Your objective: Reproduce each line from the first in the data through the line that contains "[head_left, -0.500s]" exactly; give nothing else.

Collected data
====

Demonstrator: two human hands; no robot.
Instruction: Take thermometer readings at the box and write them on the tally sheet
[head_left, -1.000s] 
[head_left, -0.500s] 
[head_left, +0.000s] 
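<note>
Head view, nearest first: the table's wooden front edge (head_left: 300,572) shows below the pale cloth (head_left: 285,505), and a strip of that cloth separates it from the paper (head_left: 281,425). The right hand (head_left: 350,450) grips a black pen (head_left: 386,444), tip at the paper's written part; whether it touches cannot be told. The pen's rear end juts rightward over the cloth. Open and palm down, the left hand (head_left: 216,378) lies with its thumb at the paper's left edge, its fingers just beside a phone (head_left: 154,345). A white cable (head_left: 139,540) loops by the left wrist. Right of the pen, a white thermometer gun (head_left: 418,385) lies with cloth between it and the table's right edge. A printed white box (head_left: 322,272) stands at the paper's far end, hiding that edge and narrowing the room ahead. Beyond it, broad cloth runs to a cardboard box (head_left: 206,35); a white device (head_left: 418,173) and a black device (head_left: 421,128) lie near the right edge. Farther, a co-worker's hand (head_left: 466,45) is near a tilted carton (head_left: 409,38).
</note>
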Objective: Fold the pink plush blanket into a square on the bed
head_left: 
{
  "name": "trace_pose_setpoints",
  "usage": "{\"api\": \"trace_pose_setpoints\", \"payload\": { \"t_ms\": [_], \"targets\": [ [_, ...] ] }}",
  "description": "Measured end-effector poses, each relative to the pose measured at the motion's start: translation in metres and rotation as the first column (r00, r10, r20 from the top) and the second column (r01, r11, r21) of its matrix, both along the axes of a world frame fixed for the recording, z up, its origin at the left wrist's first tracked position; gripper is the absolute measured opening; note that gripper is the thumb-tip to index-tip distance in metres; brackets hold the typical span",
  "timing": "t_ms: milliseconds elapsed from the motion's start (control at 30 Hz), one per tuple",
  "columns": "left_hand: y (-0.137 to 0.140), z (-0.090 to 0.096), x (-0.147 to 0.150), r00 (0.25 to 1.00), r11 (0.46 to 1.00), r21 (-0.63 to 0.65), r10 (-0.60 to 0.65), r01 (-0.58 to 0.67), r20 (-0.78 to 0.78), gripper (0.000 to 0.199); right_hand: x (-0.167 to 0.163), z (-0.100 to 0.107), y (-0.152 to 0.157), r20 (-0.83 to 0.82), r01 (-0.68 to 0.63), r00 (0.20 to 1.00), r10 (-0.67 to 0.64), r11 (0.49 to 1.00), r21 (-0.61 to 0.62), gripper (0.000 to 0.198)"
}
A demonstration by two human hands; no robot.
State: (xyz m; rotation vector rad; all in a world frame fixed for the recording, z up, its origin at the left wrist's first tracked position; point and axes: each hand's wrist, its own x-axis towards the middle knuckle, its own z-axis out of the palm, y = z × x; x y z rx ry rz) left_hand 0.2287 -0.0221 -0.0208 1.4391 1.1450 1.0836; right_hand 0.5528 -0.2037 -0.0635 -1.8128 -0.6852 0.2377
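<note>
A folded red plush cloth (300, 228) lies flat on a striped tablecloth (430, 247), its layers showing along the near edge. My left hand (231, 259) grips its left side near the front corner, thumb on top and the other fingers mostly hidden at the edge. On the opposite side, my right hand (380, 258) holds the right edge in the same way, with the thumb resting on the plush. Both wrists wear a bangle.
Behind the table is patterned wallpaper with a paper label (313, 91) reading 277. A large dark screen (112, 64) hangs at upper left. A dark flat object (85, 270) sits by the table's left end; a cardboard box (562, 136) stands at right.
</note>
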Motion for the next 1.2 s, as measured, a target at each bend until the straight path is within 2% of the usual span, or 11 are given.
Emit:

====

Solution to the problem:
Demonstrator: two human hands; no robot.
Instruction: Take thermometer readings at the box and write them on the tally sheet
[head_left, -1.000s] 
[head_left, -0.500s] 

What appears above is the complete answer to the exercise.